# Neural Networks

## Take-home points -- Lecture
- NN is constructed from MLP
- Linear OPs define individual layers (even seems not so, OP for operation/operator)
    - Matrix-vector production is the workhorse
- Non-linear OPs support the network body structure
- Training is to choose a set of parameters -- weights in each layer -- by changing from a starting point, slowly.
- Algorithm to determine the direction of change

Keywords ("smart words" I can talk to people and don't afraid they asking "what do you mean by ...?" after this class!):
`deep convolutional neural network`, `back-propagation`, `regularisation`, `learning rate`, `stochastic gradient descent`


## Take-home points -- Lab
- a "tensor" object (personally, this is a misnormer)
- end-to-end neural network learning (when the data allows)
    1. build net
    2. select loss
    3. optimiser
    
Collectables: `GPU-deep learning`, `pytorch` (`tensorflow` if you choose to learn)

### 1 MLP

Recall our old friend linear model:

- ONE linear model accesses ALL _observable_ attributes of the data, and produces ONE answer.
    - Form the final analytics using this answer -- linear model completed
    
__Let's push for an MLP__
- Employ MULTIPLE, say, $n$, linear models, and 
- Treat the $n$ answers as new attributes
- Build another layer of linear models on top of the $n$ answers

![NN as MLP][fig:mlp]

[fig:mlp]: ref/illu-1.png

__Q1__
1. If a data sample consists of 10 attributes, how many parameters in a linear model?
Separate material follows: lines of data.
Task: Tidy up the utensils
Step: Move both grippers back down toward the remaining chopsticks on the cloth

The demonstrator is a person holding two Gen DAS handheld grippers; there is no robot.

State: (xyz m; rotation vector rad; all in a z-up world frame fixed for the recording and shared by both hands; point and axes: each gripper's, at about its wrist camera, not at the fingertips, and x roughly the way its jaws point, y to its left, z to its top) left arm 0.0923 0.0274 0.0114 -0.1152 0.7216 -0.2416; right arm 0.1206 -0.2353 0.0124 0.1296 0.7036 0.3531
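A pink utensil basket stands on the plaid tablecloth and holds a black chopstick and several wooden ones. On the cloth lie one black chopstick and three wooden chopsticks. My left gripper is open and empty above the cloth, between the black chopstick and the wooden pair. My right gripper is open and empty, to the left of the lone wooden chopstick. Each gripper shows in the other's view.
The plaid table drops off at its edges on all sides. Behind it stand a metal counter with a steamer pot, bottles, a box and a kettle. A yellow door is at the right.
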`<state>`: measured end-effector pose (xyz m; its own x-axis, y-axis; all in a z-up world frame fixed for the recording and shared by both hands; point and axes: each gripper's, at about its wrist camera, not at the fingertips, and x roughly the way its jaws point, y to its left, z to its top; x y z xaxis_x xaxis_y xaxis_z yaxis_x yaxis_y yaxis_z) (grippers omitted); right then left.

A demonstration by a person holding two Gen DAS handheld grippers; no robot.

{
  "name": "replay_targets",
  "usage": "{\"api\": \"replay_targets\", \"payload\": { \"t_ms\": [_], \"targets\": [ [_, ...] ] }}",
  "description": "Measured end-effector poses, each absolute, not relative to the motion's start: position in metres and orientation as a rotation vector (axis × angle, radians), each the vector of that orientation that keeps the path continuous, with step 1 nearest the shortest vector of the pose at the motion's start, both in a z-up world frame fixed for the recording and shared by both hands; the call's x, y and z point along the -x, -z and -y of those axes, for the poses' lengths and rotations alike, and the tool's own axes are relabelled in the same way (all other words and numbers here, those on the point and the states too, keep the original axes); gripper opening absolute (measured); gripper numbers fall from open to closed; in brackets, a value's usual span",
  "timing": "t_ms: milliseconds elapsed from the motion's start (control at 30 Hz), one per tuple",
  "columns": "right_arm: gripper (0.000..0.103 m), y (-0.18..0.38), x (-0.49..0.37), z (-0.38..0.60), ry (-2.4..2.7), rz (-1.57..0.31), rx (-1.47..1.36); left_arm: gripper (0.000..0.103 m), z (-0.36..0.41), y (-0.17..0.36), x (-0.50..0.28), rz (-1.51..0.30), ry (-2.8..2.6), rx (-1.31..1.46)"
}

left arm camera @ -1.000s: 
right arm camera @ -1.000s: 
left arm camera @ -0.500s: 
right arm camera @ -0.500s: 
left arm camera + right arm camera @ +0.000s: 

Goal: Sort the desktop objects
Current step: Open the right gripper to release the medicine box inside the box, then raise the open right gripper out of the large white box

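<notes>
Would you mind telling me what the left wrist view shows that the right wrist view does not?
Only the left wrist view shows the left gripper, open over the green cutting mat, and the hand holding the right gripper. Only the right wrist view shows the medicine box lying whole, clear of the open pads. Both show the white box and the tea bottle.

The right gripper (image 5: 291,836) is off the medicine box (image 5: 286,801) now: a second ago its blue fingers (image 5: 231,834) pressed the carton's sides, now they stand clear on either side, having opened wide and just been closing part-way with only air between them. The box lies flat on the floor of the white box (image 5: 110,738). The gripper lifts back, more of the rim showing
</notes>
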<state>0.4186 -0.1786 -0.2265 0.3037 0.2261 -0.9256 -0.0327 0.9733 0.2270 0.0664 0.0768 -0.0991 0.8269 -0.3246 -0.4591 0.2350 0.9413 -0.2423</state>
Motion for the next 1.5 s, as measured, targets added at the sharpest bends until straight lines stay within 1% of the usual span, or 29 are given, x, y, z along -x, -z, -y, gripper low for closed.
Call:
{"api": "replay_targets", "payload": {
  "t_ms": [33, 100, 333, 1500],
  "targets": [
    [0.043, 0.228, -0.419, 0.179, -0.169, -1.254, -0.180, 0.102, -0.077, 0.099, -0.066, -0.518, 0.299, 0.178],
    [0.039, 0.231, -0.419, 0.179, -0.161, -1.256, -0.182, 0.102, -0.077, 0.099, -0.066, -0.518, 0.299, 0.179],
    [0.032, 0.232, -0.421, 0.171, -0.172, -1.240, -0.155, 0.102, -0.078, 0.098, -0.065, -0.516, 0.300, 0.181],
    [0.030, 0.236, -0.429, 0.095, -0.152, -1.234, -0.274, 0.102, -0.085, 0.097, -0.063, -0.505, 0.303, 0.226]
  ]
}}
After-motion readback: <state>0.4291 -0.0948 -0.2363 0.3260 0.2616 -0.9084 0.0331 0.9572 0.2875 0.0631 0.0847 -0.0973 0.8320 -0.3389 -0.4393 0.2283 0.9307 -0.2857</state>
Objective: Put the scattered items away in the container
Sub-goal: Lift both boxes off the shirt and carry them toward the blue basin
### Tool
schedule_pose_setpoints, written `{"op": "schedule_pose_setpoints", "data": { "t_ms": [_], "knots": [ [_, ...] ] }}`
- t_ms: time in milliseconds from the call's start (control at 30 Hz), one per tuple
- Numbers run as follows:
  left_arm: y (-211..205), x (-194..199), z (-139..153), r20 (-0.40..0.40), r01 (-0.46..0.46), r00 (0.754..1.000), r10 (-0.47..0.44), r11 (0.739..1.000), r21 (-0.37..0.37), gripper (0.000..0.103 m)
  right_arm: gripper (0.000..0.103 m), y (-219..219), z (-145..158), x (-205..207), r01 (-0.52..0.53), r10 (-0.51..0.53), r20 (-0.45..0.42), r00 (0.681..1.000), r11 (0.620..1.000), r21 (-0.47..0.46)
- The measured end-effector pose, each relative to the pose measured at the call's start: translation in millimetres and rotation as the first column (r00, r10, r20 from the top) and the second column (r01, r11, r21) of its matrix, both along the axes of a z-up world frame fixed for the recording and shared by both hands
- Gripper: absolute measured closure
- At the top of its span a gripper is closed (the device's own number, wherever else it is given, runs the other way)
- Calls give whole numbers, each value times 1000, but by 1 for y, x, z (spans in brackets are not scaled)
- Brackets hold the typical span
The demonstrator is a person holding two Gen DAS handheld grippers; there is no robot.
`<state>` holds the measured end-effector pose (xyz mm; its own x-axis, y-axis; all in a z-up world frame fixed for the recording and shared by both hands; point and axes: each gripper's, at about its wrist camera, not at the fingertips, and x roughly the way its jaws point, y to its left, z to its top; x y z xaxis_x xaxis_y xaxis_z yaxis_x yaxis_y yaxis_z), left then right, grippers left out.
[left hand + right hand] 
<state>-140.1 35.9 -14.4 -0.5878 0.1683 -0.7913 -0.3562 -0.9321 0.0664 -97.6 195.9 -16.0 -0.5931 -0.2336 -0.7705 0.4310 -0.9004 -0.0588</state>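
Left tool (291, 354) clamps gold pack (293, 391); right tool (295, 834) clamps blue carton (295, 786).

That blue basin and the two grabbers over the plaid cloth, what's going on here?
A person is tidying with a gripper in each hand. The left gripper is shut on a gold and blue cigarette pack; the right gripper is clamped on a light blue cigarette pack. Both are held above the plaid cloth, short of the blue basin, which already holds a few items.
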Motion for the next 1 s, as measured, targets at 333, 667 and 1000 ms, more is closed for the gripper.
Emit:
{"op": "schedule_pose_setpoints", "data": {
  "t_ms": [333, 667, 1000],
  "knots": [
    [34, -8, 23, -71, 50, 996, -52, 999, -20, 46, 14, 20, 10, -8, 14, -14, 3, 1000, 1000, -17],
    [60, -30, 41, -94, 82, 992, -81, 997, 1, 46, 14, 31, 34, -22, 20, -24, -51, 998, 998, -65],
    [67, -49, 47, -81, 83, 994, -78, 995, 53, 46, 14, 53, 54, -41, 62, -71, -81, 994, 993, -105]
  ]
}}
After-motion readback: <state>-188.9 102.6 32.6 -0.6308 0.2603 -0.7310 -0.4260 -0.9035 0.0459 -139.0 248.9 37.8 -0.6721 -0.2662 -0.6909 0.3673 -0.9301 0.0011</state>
What is the Hypotheses space $\mathcal{H}$? (In this class, we always ignore the bias, which we can treatas a weight on a constant-1 attribute)
2. How many parameters we need to specify the model for 3 data samples?
3. How many parameters we need to specify 5 such models?
4. If I build a second layer of linear model, taking as input the outputs of the first layer, and produce the final answer. How many parameters in the entire model?
5. (opt) Consider a practical model, where the inputs are images of $64 \times 64$ RGB pixels, the first layer has 4,096 units (linear models), the second, third and forth layers have 1,024 units each, finally, it outputs 10 predictions, say the plausibility that input image belongs to 10 different classes. Specifically $[X \in \mathbb{R}^{64\times 64}] \mapsto  [H^1 \in \mathbb{R}^{4096}] \mapsto  [H^2 \in \mathbb{R}^{1024}] \mapsto  [H^3 \in \mathbb{R}^{1024}] \mapsto  [H^4 \in \mathbb{R}^{1024}] \mapsto  [Y \in \mathbb{R}^{10}]$. Figure out the hypotheses space of the network.


__A1__

- $\mathcal{H}$ is $\mathbb{R}^{10}$
- the same, 10
- 50
- 50 + 5=55, the extra 5 weights are for the second layer model
- (opt) see lab solution

__Lab__

1. Build a linear model of 10 attributes using `pytorch`, and count the parameters; then let the linear model output 5 results, and count the parameters

    - Hint-1: In torch module `torch.nn`, there is a [Linear] class.
    - Hint-2: When providing the class the information about the number of output-"feature"s, consider that the linear model will give THE final answer.
    - Hint-3: Each "Neural network module" class in `torch.nn` has a [access-to-parameters] method providing reference to the internal parameters. Note linear models _optionally_ contain bias.
    - Hint-4: check the example below, note the use of `np.prod`.
    
2. Program the model in the last question of __Q1__

[Linear]: https://pytorch.org/docs/stable/nn.html#linear-layers
[access-to-parameters]: https://pytorch.org/docs/stable/nn.html#torch.nn.Module.parameters

In [None]:
import torch.nn as nn
import numpy as np # for a convenient cumulative product
linear_model = nn.Linear(
    in_features=10, out_features=1, bias=False)
for i_, param in enumerate(linear_model.parameters()):
    s = param.size()
    print("Para {}: type {}, size {}, #.elements {}".format(
        i_, type(param.data), s, np.prod(s)
    ))

In [None]:
## ANSWER TO Q1_Lab.2
# X->H1
layer1 = nn.Linear(in_features=64*64, out_features=4096, bias=False)
# H1->H2
layer2 = nn.Linear(in_features=4096, out_features=1024, bias=False)
# H2->H3
layer3 = nn.Linear(in_features=1024, out_features=1024, bias=False)
# H3->H4
layer4 = nn.Linear(in_features=1024, out_features=1024, bias=False)
# H4->Y
layer5 = nn.Linear(in_features=1024, out_features=10, bias=False)

import numpy as np 
i = 0
total_parasize = 0
for model in (layer1, layer2, layer3, layer4, layer5):
    for param in model.parameters():
        s = param.size()
        print("{}:{}".format(i, s))
        total_parasize += np.prod(s)
        i += 1
print("Total parameter number is {}".format(total_parasize))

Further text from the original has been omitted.